Among these would be to define their appetite for risk and how it affected their capital across business units, and the amount of capital they allocated to them, said Fabrice Franzen, a partner at Bain's offices in SA.

South African banks are well capitalised, but would not comply with the liquidity coverage ratio (LCR) and the net stable funding ratio (NSFR), mostly owing to their lack of access to stable funding for their lending operations.

The LCR measures a bank's ability to withstand a sustained run on deposits with available liquidity for up to 30 days, while the NSFR measures the amount of stable funding a bank has over a period of up to one year.
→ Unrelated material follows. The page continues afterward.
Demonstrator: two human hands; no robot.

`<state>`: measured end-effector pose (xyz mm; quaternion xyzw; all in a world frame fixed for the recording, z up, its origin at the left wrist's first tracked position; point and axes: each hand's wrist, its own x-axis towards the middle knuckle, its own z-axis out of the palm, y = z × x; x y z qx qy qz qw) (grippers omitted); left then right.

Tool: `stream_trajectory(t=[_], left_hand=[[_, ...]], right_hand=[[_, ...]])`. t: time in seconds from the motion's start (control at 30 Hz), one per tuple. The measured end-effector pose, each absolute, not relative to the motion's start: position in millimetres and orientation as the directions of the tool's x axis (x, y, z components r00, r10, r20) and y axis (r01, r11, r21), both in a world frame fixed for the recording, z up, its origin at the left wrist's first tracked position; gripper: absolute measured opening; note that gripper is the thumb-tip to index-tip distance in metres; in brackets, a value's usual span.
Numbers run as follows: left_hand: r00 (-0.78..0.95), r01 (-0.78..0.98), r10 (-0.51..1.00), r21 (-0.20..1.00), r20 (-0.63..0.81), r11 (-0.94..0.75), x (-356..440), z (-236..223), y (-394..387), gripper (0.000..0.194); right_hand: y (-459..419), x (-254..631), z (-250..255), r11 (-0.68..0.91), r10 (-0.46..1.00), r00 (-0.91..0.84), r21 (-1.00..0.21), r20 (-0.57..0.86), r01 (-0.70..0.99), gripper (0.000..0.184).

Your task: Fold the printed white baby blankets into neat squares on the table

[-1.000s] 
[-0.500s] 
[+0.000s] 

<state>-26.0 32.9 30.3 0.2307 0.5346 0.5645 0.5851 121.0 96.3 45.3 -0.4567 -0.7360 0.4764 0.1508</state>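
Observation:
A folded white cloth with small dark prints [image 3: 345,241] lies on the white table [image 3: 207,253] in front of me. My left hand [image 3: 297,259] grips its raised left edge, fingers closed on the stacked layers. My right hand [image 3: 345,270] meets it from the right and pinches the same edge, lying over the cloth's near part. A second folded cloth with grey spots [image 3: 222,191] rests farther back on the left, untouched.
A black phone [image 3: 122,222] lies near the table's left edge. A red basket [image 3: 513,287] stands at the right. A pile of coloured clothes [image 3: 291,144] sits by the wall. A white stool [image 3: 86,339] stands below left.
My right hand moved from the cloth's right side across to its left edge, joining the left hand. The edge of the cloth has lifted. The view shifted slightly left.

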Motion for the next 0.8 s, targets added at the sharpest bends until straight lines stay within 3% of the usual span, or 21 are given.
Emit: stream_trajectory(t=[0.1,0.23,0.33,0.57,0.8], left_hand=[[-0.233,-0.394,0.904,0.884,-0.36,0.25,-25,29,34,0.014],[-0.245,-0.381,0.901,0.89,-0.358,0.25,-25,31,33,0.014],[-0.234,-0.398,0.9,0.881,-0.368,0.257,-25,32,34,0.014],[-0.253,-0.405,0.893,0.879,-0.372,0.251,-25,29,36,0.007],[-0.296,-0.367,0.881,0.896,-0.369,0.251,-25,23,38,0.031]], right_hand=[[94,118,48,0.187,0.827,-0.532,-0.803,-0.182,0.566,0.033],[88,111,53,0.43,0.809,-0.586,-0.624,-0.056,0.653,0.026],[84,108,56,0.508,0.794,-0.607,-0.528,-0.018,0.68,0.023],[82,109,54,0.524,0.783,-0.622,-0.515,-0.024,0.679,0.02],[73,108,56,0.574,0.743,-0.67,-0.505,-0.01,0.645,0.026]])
Banking regulator René van Wyk said last week the banks had access to a short-term liquidity facility established at the Reserve Bank to enable them to plug any liquidity shortfall.

He said the NSFR needed a longer-term solution at a global level, as not only South African banks were unable to comply with this ratio.

Mr Franzen said tougher liquidity and capital rules could make it difficult for the big banks in SA to grow their return on equity, particularly in the face of tepid advances growth and rising costs. "It is going to be tough to grow return on equity going forward because of the high demand on them (to hold higher) regulatory capital and liquidity," Mr Franzen said.

"Banks will need to activate a set of strategic and tactical initiatives to mitigate the shortage in liquidity," he said.

In particular, they needed to ensure they had access to stable deposits while growing advances to expand net interest income, which has been subdued owing to low credit demand and the historic low interest rates.

An analysis by banks showed for example that loan growth between 2008 and last year had been slower than deposit growth, at 3% versus 5% a year, while the ratio between stable and volatile deposits had been fairly constant during the same period.

Mr Franzen said his reading of the decision of the liquidity fund from the Reserve Bank was meant to provide banks with a "breathing space" to restructure their funding models so they would not continue to rely on the central bank assistance.

"The scope of the facility is to support banks in the short term and to give them enough time to structurally adhere to the LCR requirement," he said.

Another Bain consultant, Andrea Oldrini, who is based in Italy, said the key to sustaining earnings growth would be to adopt risk-adjusted pricing of products and ensure balanced allocation of capital to business units and product segments.